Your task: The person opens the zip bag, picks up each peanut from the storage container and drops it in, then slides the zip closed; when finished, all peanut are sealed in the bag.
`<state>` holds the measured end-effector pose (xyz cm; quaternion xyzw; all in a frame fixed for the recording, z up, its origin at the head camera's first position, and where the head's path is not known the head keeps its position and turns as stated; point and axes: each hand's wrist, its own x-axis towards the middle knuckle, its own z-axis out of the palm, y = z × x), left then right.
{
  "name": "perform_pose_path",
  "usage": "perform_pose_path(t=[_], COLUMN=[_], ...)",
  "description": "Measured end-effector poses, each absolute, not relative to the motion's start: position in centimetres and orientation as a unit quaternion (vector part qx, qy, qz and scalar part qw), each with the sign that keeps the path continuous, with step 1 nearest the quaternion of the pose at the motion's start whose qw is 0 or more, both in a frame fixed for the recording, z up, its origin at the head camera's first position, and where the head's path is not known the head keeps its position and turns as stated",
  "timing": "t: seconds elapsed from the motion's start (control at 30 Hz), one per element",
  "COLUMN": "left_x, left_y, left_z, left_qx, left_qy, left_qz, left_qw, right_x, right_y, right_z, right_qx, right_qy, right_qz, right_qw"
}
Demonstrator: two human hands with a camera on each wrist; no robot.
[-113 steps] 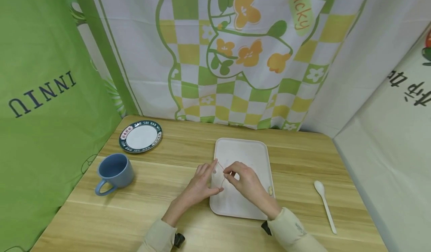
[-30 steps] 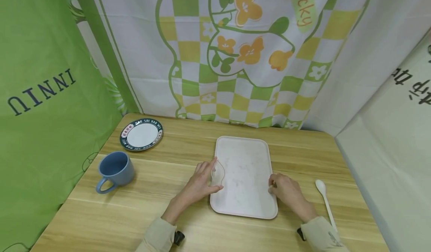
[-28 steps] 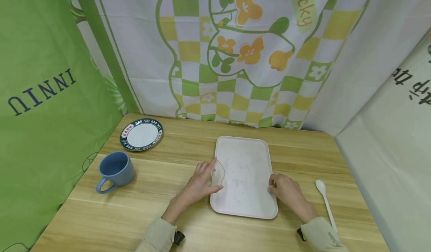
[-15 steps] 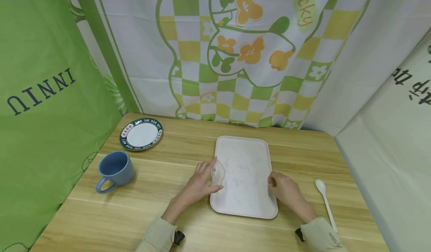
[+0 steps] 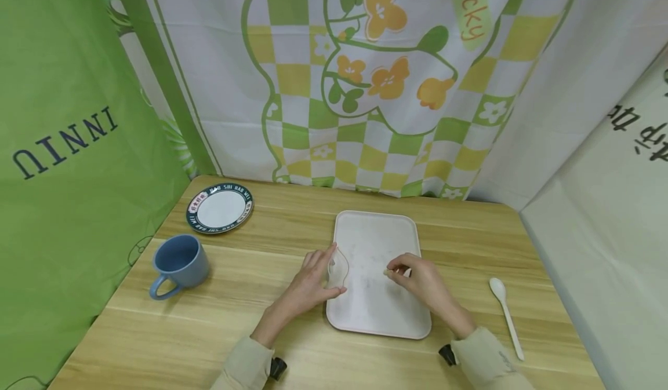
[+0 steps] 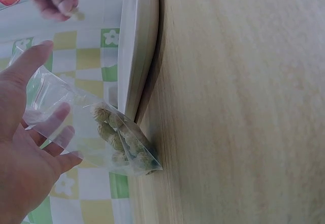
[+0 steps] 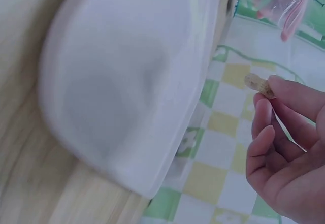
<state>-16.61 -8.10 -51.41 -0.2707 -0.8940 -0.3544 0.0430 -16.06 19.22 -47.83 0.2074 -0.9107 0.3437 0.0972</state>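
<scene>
My left hand [image 5: 308, 283] is at the tray's left edge. Its thumb and index finger are spread wide, stretching the mouth of a clear zip bag [image 6: 89, 132]. Several tan, rounded pieces [image 6: 119, 132] lie in the bottom of the bag, low against the tabletop in the left wrist view. Over the right half of the white tray [image 5: 373, 233], my right hand [image 5: 425, 283] pinches a small tan peanut [image 7: 259, 85] between thumb and index finger. The other fingers are curled. A gap separates the peanut from the bag's mouth.
To the left stands a blue mug [image 5: 181, 265], with a dark-rimmed plate [image 5: 245, 219] behind it. A white spoon [image 5: 505, 314] lies right of the tray on the wooden table [image 5: 209, 338]. A patterned curtain [image 5: 365, 164] hangs along the back.
Half a second ago my right hand was at the tray's right edge; it has moved left over the tray, pinching the peanut. The left hand and bag have stayed put.
</scene>
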Motion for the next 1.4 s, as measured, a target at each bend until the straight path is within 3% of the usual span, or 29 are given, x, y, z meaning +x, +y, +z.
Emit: perform_pose_path(t=[0.33, 1.4], left_x=[-16.6, -16.3], left_y=[-8.1, -8.0], left_z=[-51.3, -51.1], left_qx=[-0.268, -0.277], left_qy=[-0.896, -0.891], left_qz=[-0.353, -0.358], left_qw=[0.024, 0.045], right_x=[-16.7, -16.6], right_y=[15.5, 11.6], right_z=[-46.1, -46.7], right_qx=[0.261, 0.336], right_qy=[-0.881, -0.848], right_qz=[0.368, 0.387], right_qw=[0.144, 0.133])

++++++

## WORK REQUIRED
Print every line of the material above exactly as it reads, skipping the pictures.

## ANSWER SECTION
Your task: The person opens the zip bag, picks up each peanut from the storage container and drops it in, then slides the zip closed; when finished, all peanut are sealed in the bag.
`<state>` holds the measured end-effector pose (xyz cm; quaternion xyzw; all in a frame fixed for the recording, z up, its origin at the head camera's first position, and where the head's path is not known the head keeps its position and turns as stated; point and axes: each hand's wrist, its own x-axis towards the middle knuckle, its own z-axis out of the palm, y = z × x), left then right.
{
  "name": "perform_pose_path",
  "usage": "perform_pose_path(t=[_], COLUMN=[_], ...)",
  "description": "Measured end-effector poses, each absolute, not relative to the motion's start: position in centimetres and orientation as a unit quaternion (vector part qx, qy, qz and scalar part qw), each with the sign that keeps the path continuous, with step 1 nearest the quaternion of the pose at the motion's start whose qw is 0 or more, both in a frame fixed for the recording, z up, its origin at the head camera's first position, and where the head's path is not known the head keeps its position and turns as stated",
  "timing": "t: seconds elapsed from the motion's start (control at 30 Hz), one per element",
  "COLUMN": "left_x, left_y, left_z, left_qx, left_qy, left_qz, left_qw, right_x, right_y, right_z, right_qx, right_qy, right_qz, right_qw"
}
Demonstrator: two human hands with a camera on each wrist; no robot.
[-113 steps] 
[-30 steps] 
[-28 steps] 
[-15 steps] 
[+0 steps] 
[+0 steps] 
[+0 steps] 
<state>-16.61 -8.10 -51.41 -0.2707 -0.8940 -0.3544 0.0430 -16.06 19.22 -47.83 0.2074 -0.9107 0.3437 0.0972</state>
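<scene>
My left hand [image 5: 308, 283] is at the tray's left edge. Its thumb and index finger are spread wide, stretching the mouth of a clear zip bag [image 6: 89, 132]. Several tan, rounded pieces [image 6: 119, 132] lie in the bottom of the bag, low against the tabletop in the left wrist view. Over the right half of the white tray [image 5: 373, 233], my right hand [image 5: 425, 283] pinches a small tan peanut [image 7: 259, 85] between thumb and index finger. The other fingers are curled. A gap separates the peanut from the bag's mouth.
To the left stands a blue mug [image 5: 181, 265], with a dark-rimmed plate [image 5: 245, 219] behind it. A white spoon [image 5: 505, 314] lies right of the tray on the wooden table [image 5: 209, 338]. A patterned curtain [image 5: 365, 164] hangs along the back.
Half a second ago my right hand was at the tray's right edge; it has moved left over the tray, pinching the peanut. The left hand and bag have stayed put.
</scene>
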Motion for the next 1.4 s, as measured, a target at each bend until the straight path is within 3% of the usual span, or 29 are given, x, y, z meaning +x, +y, +z.
Emit: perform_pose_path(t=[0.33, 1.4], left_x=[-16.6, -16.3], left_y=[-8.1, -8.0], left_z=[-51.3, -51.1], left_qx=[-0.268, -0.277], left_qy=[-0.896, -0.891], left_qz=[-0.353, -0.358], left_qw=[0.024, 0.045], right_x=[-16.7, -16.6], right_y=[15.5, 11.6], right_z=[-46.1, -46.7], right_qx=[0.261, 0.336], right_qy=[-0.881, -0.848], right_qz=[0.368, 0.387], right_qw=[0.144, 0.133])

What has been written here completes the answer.